Mean-squared error from leaderboard and holdout samples, models 1 through 3, with and without imputation, with best prediction and baseline.
We were surprised to find that our first model was most successful in the Challenge. Model 1, although grounded in prior work on job loss, less closely followed research on layoff among disadvantaged mothers. However, we emphasize that the margin of improved performance between this and our other specifications was quite small, as shown in Figure 1. Notably, there was little variation across our scores. Moreover, we observe little variation between our models and the best prediction. The mean-squared error of our best model (.164) is only about 1 percent worse than the mean-squared error produced by the winning model in the Challenge (.162). Likewise, the winning model scored only about 3 percent better than the baseline (.167), which predicted layoff in the leaderboard and final holdout samples using the mean of layoff in the training sample.
The difference between the scores from the best model and those from the baseline is smaller than for the other outcomes, as shown in Figure 2. While layoff has a difference of only about 3 percent between the baseline and the best model, material hardship has a difference of about 30 percent, and GPA has a difference of about 24 percent. The winning model predicting eviction, for which individual characteristics also have limited predictive power (Desmond 2016), performed 6 percent better than the baseline. Although the best submissions did improve the prediction of layoff, the relatively limited predictive power of even the top scores likely reflects the relatively exogenous process governing the risk of layoff. This result aligns with our theoretical prior.

Difference in predictive power between the baseline and the winning submissions for six outcomes in the Fragile Families Challenge.

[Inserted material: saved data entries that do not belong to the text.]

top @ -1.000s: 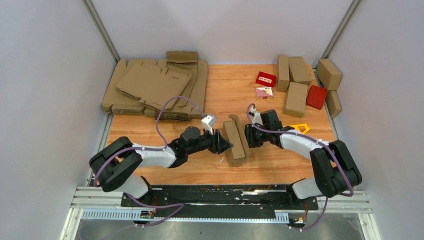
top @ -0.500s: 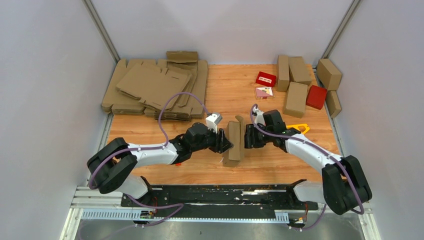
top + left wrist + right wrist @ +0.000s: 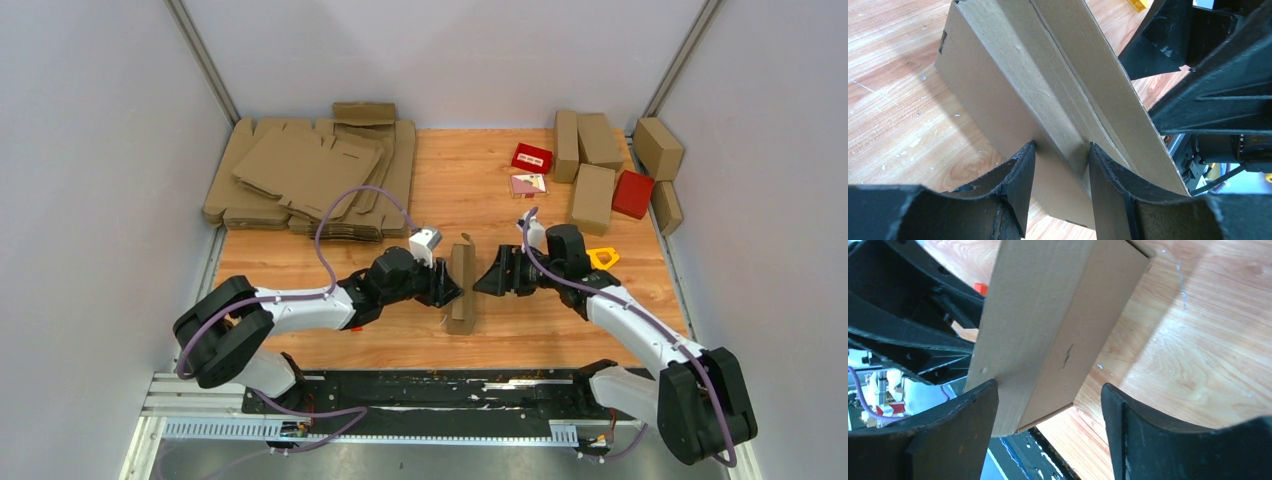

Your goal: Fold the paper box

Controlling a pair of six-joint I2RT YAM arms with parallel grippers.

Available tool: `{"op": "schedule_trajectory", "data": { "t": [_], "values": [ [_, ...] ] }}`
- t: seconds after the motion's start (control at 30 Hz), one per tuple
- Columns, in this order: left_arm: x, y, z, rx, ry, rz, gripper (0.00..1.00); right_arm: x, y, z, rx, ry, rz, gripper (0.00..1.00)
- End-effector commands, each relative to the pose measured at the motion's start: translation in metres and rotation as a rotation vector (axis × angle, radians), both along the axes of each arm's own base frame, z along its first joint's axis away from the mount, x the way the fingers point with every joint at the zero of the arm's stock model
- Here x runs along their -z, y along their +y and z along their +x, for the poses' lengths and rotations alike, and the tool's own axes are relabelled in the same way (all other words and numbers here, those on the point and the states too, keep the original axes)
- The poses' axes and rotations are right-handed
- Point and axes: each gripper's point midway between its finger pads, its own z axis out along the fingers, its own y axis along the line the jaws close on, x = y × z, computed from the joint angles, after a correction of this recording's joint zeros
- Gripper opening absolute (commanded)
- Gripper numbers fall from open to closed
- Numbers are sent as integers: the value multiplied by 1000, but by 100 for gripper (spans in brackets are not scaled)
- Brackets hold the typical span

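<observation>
The paper box [image 3: 462,283], a partly folded narrow brown carton, stands on its long edge near the table's front middle. My left gripper [image 3: 447,286] is shut on it from the left. In the left wrist view both fingers [image 3: 1018,172] press a fold of the paper box [image 3: 1013,80]. My right gripper [image 3: 487,278] stands open just right of the box and apart from it. In the right wrist view the paper box [image 3: 1048,315] reaches in beside one finger [image 3: 963,425] of that gripper [image 3: 1048,412], with a wide gap to the other.
A stack of flat cardboard sheets [image 3: 310,175] lies at the back left. Several folded brown cartons [image 3: 592,195] and two red boxes [image 3: 531,157] [image 3: 632,193] sit at the back right. A yellow piece [image 3: 601,257] lies behind my right wrist.
My right gripper has opened, let go of the box and drawn back to the right. The box has turned straighter and more upright in my left gripper.
</observation>
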Motion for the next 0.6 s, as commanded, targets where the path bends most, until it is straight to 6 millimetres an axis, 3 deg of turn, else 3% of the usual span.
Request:
{"op": "schedule_trajectory", "data": {
  "t": [0.0, 0.03, 0.1, 0.3, 0.47, 0.57],
  "values": [
    [21, 7, -14, 14, 58, 36, 51, -38, 14, 3, -40, -74, 115, 87],
    [21, 6, -15, 18, 65, 25, 51, -41, 14, 3, -41, -76, 120, 94],
    [23, 5, -17, 15, 79, 7, 51, -42, 15, 2, -44, -60, 111, 100],
    [21, 8, -20, -28, 109, -66, 51, -40, 4, 4, 30, -26, -30, 100],
    [14, 16, -22, -76, 103, -93, 52, -52, -31, 12, 200, -148, -152, 100],
    [12, 17, -24, -88, 104, -98, 53, -59, -29, 9, 191, -217, -95, 100]
  ]
}}
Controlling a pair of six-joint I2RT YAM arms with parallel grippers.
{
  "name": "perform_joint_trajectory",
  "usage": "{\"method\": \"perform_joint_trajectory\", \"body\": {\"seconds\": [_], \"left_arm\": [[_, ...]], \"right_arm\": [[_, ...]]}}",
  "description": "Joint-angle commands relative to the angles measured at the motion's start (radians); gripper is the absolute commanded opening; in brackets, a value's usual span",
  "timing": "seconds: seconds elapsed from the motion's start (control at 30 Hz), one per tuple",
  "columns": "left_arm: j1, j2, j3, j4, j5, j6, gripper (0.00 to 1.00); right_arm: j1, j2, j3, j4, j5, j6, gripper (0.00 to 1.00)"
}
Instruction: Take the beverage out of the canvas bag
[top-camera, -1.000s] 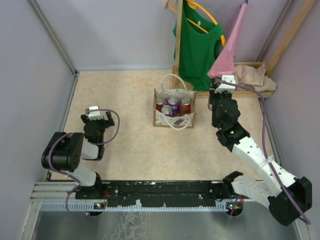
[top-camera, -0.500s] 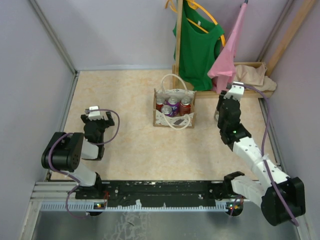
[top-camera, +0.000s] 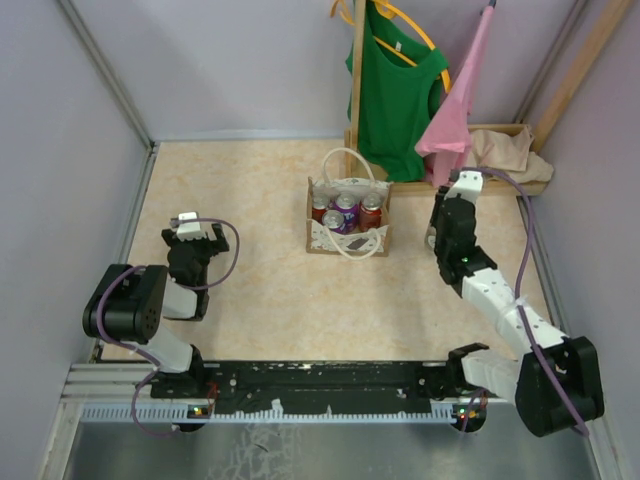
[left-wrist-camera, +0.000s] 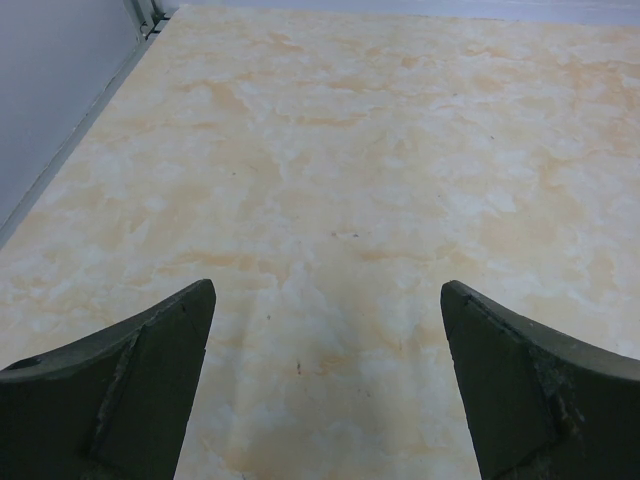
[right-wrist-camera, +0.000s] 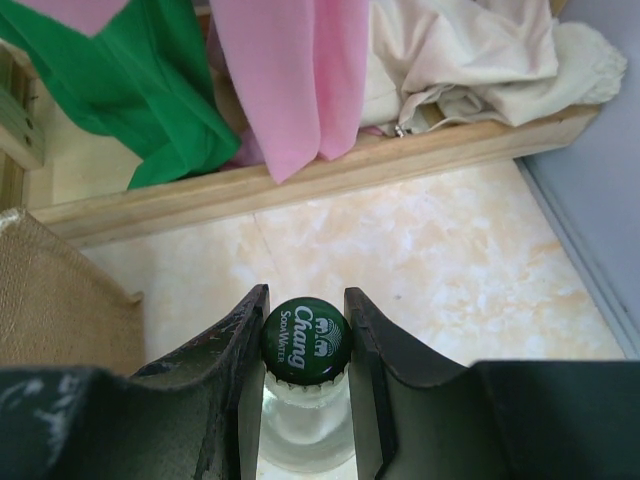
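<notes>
The canvas bag (top-camera: 346, 240) stands mid-table, beige with white loop handles and a lace band; several red and purple cans (top-camera: 346, 207) stand in it. Its cloth side shows at the left of the right wrist view (right-wrist-camera: 60, 295). My right gripper (right-wrist-camera: 305, 335) is shut on the neck of a clear glass bottle with a green "Chang Soda Water" cap (right-wrist-camera: 305, 340). In the top view the right gripper (top-camera: 444, 226) is to the right of the bag, clear of it. My left gripper (left-wrist-camera: 325, 385) is open and empty over bare table, far left of the bag (top-camera: 190, 243).
A wooden rack base (right-wrist-camera: 330, 175) lies just beyond the bottle, with a green shirt (top-camera: 395, 90), a pink cloth (top-camera: 455, 110) and a tan cloth (top-camera: 510, 150) on it. The right wall edge (right-wrist-camera: 590, 260) is close. Grey walls enclose the table.
My right arm has carried the bottle to the right, away from the bag, then settled a little nearer and lower. The left arm has not moved.
</notes>
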Motion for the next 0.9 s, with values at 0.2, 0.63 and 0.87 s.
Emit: {"method": "perform_joint_trajectory", "body": {"seconds": [0.2,0.63,0.87], "left_arm": [[-0.001,0.006,-0.005,0.018,-0.004,0.005,1.00],[-0.001,0.006,-0.006,0.017,-0.004,0.005,1.00],[-0.002,0.006,-0.006,0.018,-0.004,0.005,1.00]], "right_arm": [[-0.006,-0.108,-0.127,0.248,-0.079,0.085,0.00],[0.075,-0.204,-0.213,0.210,-0.056,0.008,0.03],[0.128,-0.202,-0.206,0.196,-0.002,-0.011,0.89]]}}
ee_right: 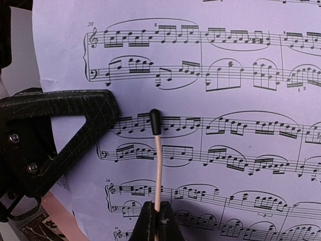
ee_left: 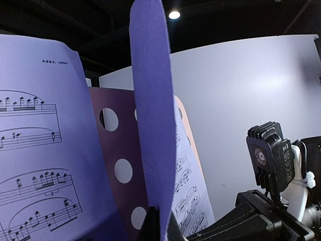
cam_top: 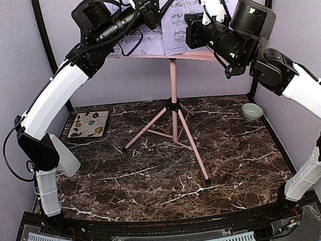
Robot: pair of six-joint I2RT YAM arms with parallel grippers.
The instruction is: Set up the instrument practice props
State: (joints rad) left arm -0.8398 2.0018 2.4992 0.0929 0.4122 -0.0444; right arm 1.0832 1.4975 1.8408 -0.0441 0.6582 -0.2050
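Fig. Your left gripper (ee_left: 158,226) is pinched shut on one lavender sheet-music page (ee_left: 150,100) that stands edge-on before the perforated pink plate (ee_left: 118,168). Your right gripper (ee_right: 156,218) is clamped on a thin pink rod (ee_right: 157,165) (black-capped, probably a page retainer). The rod's long axis runs straight up across the matte printed paper, so the right arm is nearer. The pink music stand (cam_top: 174,97), a slender tripod, stands mid-table on the dark veined marble top (cam_top: 154,187).
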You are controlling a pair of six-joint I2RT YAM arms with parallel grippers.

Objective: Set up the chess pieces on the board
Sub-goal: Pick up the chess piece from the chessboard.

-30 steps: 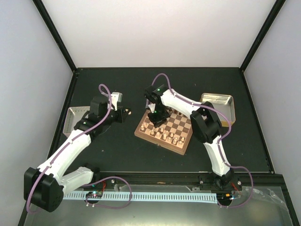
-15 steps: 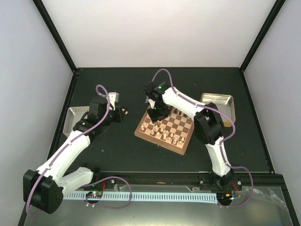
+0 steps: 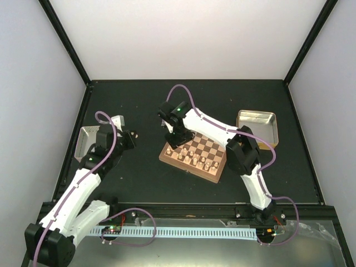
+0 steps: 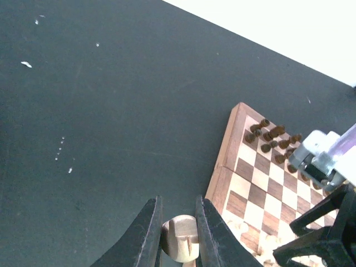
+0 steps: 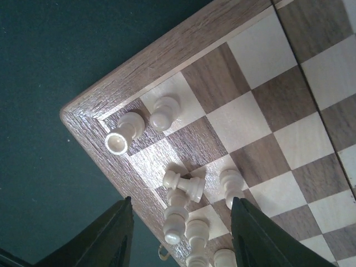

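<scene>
Metal tray (image 3: 258, 121) right of board (image 3: 212, 149), second tray (image 3: 83, 142) left.

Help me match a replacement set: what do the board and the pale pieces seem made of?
The board looks like wood, satin-finished: grain streaks show along its brown border. The pale pieces look like lathe-turned light wood, smooth and matte, though plastic cannot be ruled out.

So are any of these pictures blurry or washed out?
Top external view: even, soft light, but the chess pieces are too small to tell apart. Left wrist view: the upper right washes out white, and the pale piece between the fingers looks soft. Right wrist view: the grain of the board is crisp; the dark fingers show little detail.
</scene>
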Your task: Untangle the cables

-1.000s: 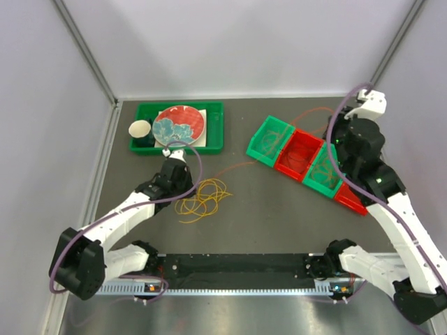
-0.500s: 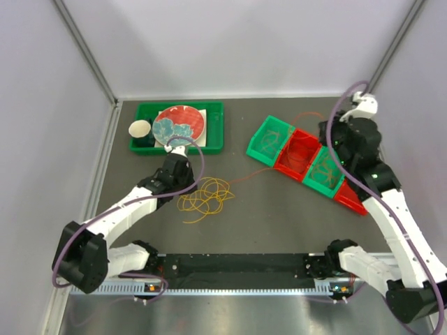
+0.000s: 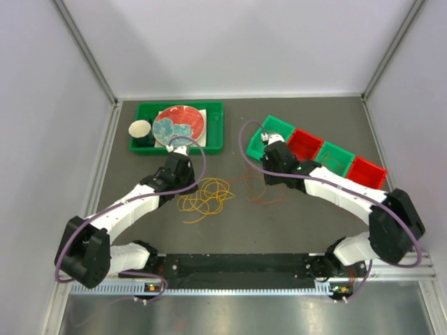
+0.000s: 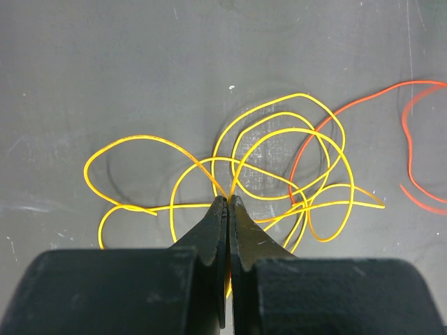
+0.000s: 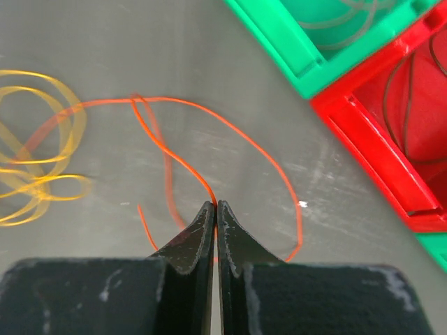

We present our regression results for models 1 through 3 in Table 2. A few of our regression results are worth noting. As expected, conditional on all other covariates, respondents who are black, unemployed, and blue-collar or manufacturing workers were more likely to experience layoff six years later. Education is not associated with layoff in this sample after adjusting for other primary caregiver characteristics. We tested many measures of education and consistently found this result. This is not unexpected given the lower educational attainment, and thus less variation, among the disadvantaged Fragile Families sample. It is, however, a departure from prior findings (Brand and Simon Thomas 2014). In addition, citizenship was one of the most consistently statistically significant predictors of layoff across the models we tested, indicating the precarious position of noncitizen women in the urban labor market.
Conclusion
The Challenge offers insights into the utility of mass scientific collaboration for understanding social processes and ultimately improving social science research. We focus on a particular social process, parental layoff, that has been used to study the causal impact of socioeconomic mobility on a range of life outcomes. Our best-performing model of parental layoff, grounded in empirical social science research on job loss, did not produce substantially more error than the best-performing model using data science techniques. Indeed, we find notably small differences across the results of our own models and between ours and better-scoring submissions to the Challenge. Given prior work emphasizing the relatively less self-selective processes governing job loss, these findings are not unexpected. They also do not speak to the utility of data science techniques and collaborative models of more self-selective social processes.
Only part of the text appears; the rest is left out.